▶ WORK INSTRUCTIONS
Print the records below word for word, beginning with the first line and ending once the line containing "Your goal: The" is printed.

▶ SUPPLIED MATERIAL
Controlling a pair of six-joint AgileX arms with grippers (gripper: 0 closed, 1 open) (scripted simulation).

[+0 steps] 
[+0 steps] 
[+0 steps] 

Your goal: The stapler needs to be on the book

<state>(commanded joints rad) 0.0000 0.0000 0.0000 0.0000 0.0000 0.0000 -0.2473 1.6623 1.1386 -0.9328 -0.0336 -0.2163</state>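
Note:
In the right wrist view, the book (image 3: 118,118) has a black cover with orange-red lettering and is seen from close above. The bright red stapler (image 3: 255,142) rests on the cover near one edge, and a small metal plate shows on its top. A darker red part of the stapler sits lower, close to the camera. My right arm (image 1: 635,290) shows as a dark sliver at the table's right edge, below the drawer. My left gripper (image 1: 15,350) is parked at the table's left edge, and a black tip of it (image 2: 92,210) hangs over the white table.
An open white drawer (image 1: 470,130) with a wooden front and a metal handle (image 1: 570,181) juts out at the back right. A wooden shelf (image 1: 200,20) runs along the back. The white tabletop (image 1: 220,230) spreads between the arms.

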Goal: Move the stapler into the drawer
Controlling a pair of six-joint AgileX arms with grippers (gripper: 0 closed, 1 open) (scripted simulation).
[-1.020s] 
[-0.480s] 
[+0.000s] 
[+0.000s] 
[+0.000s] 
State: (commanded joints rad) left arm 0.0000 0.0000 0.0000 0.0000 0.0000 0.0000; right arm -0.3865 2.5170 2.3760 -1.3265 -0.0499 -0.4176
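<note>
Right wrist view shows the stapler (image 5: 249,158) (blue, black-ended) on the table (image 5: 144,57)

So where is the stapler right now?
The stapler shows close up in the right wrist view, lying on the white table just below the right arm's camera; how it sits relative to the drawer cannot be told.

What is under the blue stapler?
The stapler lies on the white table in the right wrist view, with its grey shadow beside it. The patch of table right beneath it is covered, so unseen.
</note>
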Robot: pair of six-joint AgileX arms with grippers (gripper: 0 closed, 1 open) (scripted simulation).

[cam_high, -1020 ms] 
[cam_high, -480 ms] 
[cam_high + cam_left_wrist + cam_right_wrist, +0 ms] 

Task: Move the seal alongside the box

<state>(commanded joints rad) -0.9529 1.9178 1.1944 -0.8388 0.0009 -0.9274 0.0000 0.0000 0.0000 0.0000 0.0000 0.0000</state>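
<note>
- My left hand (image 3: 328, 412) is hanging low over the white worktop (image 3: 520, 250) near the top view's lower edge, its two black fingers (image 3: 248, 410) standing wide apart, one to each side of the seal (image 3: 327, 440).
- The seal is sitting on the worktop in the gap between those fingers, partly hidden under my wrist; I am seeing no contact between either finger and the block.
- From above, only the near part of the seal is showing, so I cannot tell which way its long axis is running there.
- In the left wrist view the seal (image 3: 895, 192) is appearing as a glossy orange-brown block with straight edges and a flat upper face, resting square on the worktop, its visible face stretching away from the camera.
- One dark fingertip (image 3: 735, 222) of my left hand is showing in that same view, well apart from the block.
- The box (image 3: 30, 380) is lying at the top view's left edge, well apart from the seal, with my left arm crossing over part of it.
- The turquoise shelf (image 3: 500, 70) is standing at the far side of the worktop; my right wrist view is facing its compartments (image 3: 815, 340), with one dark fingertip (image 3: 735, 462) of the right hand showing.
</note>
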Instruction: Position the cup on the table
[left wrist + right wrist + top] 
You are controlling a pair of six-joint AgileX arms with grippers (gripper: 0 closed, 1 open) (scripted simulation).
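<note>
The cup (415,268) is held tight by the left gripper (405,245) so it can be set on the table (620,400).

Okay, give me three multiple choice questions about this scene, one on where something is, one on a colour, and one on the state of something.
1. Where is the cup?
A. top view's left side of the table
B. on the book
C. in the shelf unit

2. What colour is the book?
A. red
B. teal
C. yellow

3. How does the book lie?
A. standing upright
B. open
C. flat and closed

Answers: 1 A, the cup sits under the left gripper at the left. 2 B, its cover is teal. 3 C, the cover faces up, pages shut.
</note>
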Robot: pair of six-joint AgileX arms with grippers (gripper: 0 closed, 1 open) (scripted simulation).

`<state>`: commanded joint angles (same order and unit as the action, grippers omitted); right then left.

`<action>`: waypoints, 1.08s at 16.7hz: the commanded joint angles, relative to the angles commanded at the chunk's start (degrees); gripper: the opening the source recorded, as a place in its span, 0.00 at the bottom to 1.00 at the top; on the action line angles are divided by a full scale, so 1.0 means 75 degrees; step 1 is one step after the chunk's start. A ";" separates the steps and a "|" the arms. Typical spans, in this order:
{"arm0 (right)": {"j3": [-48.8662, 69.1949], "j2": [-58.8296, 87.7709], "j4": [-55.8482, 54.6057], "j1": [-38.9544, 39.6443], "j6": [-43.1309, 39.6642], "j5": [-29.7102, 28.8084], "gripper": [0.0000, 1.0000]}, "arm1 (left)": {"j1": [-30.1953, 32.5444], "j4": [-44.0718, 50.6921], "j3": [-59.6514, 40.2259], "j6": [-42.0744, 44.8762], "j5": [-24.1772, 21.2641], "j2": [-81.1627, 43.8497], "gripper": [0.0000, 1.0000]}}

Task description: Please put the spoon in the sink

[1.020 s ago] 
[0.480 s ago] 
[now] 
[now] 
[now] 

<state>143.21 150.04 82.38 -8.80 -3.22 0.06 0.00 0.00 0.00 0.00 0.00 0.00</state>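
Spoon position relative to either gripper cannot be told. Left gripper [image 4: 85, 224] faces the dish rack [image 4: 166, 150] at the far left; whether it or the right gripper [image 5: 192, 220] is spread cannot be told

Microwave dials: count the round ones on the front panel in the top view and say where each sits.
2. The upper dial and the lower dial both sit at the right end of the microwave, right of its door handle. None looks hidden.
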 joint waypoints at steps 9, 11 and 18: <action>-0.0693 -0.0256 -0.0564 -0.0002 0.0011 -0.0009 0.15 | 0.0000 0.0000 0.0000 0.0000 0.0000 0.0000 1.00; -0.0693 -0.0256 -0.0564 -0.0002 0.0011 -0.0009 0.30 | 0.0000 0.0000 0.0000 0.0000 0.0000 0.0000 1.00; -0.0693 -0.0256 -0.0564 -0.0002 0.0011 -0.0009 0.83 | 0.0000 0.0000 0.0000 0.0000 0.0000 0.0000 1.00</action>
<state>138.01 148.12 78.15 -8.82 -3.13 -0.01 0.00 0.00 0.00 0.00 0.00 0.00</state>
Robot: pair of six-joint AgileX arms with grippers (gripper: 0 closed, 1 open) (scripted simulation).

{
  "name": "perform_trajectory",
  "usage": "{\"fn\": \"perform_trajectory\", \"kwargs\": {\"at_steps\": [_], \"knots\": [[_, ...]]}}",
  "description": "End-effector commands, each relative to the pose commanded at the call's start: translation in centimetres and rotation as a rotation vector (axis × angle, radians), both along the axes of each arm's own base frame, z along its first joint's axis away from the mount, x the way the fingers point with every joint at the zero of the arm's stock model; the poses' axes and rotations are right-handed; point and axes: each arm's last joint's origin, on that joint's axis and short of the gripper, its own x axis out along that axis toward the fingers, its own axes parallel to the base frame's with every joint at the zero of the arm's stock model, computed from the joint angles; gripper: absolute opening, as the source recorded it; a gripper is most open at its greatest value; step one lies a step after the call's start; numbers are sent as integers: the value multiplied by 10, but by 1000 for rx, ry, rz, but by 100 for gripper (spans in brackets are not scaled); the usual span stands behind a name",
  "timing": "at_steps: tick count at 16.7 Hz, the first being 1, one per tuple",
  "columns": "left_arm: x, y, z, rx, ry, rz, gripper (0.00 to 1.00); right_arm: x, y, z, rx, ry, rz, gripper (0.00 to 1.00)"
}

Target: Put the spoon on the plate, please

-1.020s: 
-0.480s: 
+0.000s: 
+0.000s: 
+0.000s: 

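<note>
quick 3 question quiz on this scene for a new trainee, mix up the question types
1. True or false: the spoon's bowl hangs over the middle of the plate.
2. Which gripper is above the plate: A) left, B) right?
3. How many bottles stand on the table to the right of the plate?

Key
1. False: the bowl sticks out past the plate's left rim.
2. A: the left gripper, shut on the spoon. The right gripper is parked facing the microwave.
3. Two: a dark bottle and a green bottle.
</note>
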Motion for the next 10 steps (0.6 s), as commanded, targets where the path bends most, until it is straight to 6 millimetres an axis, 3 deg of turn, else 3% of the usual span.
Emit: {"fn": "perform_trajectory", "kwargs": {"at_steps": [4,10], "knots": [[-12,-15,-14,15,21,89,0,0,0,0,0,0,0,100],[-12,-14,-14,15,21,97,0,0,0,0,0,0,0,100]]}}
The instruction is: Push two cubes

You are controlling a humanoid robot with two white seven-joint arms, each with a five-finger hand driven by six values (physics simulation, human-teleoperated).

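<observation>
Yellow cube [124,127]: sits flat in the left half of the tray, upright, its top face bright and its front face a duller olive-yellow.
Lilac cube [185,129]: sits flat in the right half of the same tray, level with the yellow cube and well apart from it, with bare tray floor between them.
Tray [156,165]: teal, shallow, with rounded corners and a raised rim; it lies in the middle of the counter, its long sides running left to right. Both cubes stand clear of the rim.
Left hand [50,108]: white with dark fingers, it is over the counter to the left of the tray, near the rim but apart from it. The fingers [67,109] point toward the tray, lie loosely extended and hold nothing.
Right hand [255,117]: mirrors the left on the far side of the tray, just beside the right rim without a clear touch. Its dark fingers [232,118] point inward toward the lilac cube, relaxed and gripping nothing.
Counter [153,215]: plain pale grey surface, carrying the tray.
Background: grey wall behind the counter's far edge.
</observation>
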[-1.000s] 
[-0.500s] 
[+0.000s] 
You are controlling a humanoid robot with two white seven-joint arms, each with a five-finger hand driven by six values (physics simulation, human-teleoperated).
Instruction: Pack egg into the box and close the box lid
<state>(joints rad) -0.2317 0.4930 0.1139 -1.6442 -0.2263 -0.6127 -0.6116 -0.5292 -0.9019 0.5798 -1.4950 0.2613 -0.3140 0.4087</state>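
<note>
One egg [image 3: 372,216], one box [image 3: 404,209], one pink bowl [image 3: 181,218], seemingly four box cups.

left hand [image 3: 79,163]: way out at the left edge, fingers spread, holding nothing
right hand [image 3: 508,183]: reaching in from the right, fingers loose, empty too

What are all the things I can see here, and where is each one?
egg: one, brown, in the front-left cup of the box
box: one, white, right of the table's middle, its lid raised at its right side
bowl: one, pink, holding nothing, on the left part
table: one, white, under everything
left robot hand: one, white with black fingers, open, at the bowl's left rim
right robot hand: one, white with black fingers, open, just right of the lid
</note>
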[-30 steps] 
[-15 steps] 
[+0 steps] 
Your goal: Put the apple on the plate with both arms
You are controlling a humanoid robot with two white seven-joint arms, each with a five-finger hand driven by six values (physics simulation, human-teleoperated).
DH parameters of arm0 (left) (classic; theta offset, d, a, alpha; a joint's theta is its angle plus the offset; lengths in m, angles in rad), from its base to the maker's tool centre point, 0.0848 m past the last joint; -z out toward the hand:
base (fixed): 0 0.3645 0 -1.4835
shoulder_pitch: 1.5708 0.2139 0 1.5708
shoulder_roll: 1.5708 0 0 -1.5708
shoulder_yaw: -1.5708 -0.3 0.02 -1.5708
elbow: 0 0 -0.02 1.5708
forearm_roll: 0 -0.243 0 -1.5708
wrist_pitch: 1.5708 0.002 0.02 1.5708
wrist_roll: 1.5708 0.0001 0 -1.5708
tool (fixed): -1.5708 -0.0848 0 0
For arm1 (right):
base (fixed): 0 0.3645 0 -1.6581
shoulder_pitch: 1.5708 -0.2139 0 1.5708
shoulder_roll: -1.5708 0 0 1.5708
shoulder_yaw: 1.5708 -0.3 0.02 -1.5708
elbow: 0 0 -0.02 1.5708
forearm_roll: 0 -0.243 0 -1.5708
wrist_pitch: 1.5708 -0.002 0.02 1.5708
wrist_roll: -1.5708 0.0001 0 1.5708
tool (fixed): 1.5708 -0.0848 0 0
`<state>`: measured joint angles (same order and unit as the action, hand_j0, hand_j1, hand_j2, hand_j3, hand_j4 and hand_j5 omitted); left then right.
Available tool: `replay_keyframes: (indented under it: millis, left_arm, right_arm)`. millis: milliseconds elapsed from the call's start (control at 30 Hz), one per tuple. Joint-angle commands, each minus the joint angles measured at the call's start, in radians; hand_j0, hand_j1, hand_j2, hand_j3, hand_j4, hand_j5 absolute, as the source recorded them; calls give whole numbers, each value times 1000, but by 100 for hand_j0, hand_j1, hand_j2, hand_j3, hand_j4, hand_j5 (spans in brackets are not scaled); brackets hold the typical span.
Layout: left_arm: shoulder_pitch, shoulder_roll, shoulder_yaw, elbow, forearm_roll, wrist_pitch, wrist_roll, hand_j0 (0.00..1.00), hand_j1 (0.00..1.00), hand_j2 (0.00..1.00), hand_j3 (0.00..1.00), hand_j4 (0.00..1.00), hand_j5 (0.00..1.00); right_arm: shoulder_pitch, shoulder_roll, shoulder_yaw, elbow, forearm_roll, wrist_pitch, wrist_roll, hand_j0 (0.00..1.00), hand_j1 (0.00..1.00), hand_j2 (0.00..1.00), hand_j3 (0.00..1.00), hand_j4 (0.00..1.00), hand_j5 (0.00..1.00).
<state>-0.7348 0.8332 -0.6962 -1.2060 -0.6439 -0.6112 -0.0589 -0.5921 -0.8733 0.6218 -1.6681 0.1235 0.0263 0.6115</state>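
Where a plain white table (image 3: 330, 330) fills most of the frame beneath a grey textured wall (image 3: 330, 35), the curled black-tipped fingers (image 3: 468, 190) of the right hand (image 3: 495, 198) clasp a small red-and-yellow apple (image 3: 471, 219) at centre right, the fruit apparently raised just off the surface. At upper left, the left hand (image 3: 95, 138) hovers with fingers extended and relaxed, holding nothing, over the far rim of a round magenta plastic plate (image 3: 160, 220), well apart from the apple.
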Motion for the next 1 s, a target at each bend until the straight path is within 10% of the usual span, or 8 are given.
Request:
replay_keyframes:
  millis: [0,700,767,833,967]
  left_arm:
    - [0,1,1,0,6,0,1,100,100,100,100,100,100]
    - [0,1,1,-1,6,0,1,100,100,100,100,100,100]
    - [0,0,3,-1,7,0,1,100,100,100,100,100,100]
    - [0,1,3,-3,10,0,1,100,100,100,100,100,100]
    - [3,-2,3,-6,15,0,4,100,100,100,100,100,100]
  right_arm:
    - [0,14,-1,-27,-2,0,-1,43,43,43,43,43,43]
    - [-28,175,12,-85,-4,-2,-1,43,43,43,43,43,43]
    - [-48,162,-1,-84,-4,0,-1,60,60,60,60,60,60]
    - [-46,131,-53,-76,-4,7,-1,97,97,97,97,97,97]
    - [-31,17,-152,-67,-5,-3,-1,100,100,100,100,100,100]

▶ TASK OUTPUT
Controlling a pair of six-joint AgileX arms with grippers (gripper: 0 closed, 1 open) (scripted simulation).

[+0 steps] 
[+0 steps] 
[+0 steps] 

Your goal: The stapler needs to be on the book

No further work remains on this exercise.